BEGIN

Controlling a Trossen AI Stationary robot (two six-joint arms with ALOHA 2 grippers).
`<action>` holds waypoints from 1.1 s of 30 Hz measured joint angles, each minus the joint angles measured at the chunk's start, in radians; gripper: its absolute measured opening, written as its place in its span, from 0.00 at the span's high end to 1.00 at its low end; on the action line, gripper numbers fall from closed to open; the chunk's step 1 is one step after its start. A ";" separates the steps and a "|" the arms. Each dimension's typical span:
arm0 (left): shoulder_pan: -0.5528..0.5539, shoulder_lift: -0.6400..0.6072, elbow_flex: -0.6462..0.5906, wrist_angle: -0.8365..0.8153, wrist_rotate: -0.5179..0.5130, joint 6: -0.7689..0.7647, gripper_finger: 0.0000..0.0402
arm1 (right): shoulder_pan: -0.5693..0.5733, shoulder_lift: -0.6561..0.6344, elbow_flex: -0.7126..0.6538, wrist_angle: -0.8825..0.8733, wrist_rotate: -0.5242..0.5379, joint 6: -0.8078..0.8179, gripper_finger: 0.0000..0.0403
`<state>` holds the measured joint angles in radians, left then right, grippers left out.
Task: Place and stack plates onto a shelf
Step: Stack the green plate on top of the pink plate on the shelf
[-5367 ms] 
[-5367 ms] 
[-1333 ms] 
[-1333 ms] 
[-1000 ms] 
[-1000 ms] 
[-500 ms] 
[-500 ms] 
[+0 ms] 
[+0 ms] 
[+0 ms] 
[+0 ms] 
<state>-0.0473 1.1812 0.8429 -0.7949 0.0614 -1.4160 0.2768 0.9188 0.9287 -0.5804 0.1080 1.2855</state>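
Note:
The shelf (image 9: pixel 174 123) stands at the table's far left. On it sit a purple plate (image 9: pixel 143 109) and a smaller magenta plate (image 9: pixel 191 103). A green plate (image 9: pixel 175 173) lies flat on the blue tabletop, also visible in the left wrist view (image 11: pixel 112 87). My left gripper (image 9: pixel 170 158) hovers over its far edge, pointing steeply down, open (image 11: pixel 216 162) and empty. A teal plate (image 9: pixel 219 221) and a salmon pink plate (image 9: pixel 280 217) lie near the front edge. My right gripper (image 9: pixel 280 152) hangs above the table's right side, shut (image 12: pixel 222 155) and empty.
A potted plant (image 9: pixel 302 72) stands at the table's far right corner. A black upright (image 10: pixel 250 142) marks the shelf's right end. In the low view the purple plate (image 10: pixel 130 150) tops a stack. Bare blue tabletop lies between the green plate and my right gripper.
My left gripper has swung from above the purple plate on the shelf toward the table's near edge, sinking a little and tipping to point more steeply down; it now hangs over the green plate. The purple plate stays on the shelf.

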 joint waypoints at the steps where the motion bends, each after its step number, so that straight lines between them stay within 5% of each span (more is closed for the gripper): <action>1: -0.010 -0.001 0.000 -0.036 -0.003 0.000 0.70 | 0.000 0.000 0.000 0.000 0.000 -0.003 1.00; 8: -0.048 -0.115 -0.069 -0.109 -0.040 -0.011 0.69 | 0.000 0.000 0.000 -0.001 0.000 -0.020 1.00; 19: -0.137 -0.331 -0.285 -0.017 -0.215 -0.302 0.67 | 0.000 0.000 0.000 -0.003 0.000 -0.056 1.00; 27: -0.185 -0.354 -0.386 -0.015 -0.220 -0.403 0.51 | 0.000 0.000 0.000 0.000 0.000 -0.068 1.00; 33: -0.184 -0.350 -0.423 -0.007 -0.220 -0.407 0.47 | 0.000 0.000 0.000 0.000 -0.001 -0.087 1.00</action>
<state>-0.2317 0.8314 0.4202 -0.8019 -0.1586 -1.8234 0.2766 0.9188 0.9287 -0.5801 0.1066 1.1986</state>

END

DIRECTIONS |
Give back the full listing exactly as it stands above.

RESPONSE |
Controlling a Trossen AI Stationary robot (two six-joint arms with ALOHA 2 grippers).
`<action>` holds waypoints from 1.1 s of 30 Hz measured joint angles, each minus the joint angles measured at the chunk's start, in radians; gripper: its absolute measured opening, written as its place in its span, from 0.00 at the span's high end to 1.00 at its low end; on the action line, gripper numbers fall from closed to open; the chunk's step 1 is one step after its start. A ";" separates the steps and a "|" the arms. Each dimension's typical span:
arm0 (left): shoulder_pan: -0.5528..0.5539, shoulder_lift: -0.6400..0.6072, elbow_flex: -0.6462..0.5906, wrist_angle: -0.8365..0.8153, wrist_rotate: -0.5179..0.5130, joint 6: -0.7689..0.7647, gripper_finger: 0.0000..0.0402
arm1 (right): shoulder_pan: -0.5693..0.5733, shoulder_lift: -0.6561..0.6344, elbow_flex: -0.7126..0.6538, wrist_angle: -0.8825..0.8733, wrist_rotate: -0.5242..0.5379, joint 6: -0.8078..0.8179, gripper_finger: 0.0000..0.0403
`<state>` holds the measured joint angles in radians, left then right, grippers left out.
Task: Place and stack plates onto a shelf
Step: Stack the green plate on top of the pink plate on the shelf
[-5367 ms] 
[-5367 ms] 
[-1333 ms] 
[-1333 ms] 
[-1000 ms] 
[-1000 ms] 
[-500 ms] 
[-500 ms] 
[+0 ms] 
[+0 ms] 
[+0 ms] 
[+0 ms] 
<state>-0.0473 1.1812 0.8429 -0.7949 0.0614 -1.4160 0.2768 0.9188 0.9287 -0.5804 0.1080 1.2855</state>
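Note:
The shelf (image 9: pixel 174 123) stands at the table's far left. On it sit a purple plate (image 9: pixel 143 109) and a smaller magenta plate (image 9: pixel 191 103). A green plate (image 9: pixel 175 173) lies flat on the blue tabletop, also visible in the left wrist view (image 11: pixel 112 87). My left gripper (image 9: pixel 170 158) hovers over its far edge, pointing steeply down, open (image 11: pixel 216 162) and empty. A teal plate (image 9: pixel 219 221) and a salmon pink plate (image 9: pixel 280 217) lie near the front edge. My right gripper (image 9: pixel 280 152) hangs above the table's right side, shut (image 12: pixel 222 155) and empty.
A potted plant (image 9: pixel 302 72) stands at the table's far right corner. A black upright (image 10: pixel 250 142) marks the shelf's right end. In the low view the purple plate (image 10: pixel 130 150) tops a stack. Bare blue tabletop lies between the green plate and my right gripper.
My left gripper has swung from above the purple plate on the shelf toward the table's near edge, sinking a little and tipping to point more steeply down; it now hangs over the green plate. The purple plate stays on the shelf.
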
 joint waypoints at the steps where the motion bends, each after its step number, so that straight lines between them stay within 5% of each span (more is closed for the gripper): <action>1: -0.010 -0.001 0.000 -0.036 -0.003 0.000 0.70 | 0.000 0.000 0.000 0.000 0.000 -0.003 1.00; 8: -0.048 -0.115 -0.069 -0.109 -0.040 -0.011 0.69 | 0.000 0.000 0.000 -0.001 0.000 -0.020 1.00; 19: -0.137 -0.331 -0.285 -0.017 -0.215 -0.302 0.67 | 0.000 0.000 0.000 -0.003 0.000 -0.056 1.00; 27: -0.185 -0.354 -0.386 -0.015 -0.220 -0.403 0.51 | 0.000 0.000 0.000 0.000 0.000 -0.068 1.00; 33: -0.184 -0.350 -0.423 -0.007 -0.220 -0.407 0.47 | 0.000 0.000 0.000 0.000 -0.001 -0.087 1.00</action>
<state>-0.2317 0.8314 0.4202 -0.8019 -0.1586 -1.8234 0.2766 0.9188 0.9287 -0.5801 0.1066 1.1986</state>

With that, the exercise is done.